**Entries shown**
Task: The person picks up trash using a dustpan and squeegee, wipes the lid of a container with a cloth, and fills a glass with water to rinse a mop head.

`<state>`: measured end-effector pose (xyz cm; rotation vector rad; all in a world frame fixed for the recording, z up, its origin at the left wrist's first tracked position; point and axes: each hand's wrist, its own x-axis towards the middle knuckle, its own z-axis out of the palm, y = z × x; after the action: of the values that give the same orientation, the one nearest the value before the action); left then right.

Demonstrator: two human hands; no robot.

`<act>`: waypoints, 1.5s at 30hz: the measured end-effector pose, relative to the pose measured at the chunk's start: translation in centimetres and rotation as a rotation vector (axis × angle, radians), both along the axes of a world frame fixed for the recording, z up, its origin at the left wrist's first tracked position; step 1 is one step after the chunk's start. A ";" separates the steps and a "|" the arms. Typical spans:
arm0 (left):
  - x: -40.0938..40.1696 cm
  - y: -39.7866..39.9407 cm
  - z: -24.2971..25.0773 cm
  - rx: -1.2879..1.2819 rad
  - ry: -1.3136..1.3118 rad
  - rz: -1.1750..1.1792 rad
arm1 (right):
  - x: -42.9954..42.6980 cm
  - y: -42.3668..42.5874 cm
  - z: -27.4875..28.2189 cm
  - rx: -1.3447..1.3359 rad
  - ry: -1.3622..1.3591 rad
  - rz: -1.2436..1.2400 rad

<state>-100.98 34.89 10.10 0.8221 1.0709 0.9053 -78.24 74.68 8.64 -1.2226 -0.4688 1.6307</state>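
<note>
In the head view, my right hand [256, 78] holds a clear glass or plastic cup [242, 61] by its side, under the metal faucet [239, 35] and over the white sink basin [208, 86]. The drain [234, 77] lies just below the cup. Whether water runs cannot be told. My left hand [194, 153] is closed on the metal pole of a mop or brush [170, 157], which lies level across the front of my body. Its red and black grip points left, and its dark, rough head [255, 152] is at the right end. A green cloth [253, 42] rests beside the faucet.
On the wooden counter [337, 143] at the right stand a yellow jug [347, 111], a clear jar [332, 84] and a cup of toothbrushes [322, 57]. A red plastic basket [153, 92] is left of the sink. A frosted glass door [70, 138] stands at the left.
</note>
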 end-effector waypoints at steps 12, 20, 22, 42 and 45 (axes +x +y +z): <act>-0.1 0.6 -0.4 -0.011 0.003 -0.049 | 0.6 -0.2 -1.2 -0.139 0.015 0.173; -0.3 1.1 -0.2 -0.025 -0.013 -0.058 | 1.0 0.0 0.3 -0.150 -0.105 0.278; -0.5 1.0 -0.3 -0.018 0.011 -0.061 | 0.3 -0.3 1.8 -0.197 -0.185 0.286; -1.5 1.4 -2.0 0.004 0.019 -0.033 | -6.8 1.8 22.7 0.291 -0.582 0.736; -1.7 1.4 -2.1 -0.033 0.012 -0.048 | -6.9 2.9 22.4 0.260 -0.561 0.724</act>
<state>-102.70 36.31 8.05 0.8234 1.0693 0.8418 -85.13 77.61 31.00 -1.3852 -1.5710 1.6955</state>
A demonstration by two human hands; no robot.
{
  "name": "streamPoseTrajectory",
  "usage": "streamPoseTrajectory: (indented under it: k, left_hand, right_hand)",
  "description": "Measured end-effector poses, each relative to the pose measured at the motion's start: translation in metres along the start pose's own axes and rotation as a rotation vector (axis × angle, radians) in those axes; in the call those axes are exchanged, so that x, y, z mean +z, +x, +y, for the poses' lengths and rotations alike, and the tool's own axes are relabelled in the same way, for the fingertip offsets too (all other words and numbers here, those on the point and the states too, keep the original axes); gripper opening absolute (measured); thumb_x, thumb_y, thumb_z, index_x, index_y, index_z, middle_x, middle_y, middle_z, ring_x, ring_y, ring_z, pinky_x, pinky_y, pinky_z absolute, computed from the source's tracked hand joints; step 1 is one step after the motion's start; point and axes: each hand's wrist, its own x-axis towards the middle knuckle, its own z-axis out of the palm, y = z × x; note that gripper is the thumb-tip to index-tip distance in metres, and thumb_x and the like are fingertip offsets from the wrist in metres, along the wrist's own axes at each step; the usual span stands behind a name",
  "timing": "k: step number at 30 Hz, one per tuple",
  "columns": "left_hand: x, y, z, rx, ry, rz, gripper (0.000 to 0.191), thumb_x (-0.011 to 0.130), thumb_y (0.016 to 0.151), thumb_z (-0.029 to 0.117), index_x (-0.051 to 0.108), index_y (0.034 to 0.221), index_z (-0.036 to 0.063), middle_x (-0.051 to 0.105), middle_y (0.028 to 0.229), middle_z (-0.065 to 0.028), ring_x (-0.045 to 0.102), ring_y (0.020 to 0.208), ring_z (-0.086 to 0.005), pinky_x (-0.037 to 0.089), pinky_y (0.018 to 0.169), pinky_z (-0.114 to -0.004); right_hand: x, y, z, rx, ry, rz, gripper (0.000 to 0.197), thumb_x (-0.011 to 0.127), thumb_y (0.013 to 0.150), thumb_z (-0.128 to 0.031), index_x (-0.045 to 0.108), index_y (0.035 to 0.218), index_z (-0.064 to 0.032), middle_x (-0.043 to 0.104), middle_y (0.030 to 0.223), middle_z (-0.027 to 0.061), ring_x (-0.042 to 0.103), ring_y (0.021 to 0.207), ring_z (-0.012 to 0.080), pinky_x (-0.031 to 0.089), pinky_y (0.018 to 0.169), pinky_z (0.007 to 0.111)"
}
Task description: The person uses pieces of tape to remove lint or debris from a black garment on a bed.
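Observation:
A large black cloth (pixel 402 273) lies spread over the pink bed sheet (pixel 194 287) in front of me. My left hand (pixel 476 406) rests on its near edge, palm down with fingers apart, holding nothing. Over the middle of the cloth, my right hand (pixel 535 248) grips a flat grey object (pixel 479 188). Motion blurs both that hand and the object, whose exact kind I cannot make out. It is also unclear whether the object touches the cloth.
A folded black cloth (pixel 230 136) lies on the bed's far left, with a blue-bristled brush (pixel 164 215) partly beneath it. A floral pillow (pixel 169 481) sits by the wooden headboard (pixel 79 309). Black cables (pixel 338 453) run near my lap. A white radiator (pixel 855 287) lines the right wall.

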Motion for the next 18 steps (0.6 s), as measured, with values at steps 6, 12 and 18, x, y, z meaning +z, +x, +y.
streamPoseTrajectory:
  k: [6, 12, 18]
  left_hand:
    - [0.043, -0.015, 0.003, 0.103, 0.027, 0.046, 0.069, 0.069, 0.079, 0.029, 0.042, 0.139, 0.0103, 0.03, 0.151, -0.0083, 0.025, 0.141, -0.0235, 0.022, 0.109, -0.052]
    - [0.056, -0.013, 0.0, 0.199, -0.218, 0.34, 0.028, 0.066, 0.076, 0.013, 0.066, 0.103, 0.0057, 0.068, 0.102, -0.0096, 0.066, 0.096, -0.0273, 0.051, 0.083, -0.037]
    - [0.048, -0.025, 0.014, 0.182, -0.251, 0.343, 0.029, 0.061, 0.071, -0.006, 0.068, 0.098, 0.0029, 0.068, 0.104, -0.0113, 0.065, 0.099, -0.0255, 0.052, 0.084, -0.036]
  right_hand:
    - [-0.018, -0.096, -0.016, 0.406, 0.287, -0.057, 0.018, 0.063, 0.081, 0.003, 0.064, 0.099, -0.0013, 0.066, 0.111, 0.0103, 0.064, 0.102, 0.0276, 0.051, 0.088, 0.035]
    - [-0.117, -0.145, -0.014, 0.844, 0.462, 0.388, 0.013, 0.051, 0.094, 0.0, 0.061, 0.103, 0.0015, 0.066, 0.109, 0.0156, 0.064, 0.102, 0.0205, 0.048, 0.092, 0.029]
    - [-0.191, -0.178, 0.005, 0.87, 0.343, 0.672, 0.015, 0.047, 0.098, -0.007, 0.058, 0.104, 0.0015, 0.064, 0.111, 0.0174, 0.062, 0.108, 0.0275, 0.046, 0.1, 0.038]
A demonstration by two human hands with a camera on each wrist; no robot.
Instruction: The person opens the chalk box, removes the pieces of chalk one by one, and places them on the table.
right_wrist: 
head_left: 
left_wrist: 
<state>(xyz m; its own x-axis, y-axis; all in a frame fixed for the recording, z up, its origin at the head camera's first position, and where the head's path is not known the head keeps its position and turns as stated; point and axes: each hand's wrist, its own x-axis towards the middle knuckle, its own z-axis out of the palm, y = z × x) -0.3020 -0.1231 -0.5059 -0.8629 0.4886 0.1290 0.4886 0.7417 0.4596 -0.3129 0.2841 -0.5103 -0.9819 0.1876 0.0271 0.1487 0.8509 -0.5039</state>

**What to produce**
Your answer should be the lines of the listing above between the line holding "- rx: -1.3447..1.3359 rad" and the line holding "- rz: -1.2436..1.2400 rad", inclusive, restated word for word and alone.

**Solution for this exercise**
  - rx: -1.3447..1.3359 rad
  - ry: -1.3622..1.3591 rad
  - rz: -1.2436..1.2400 rad

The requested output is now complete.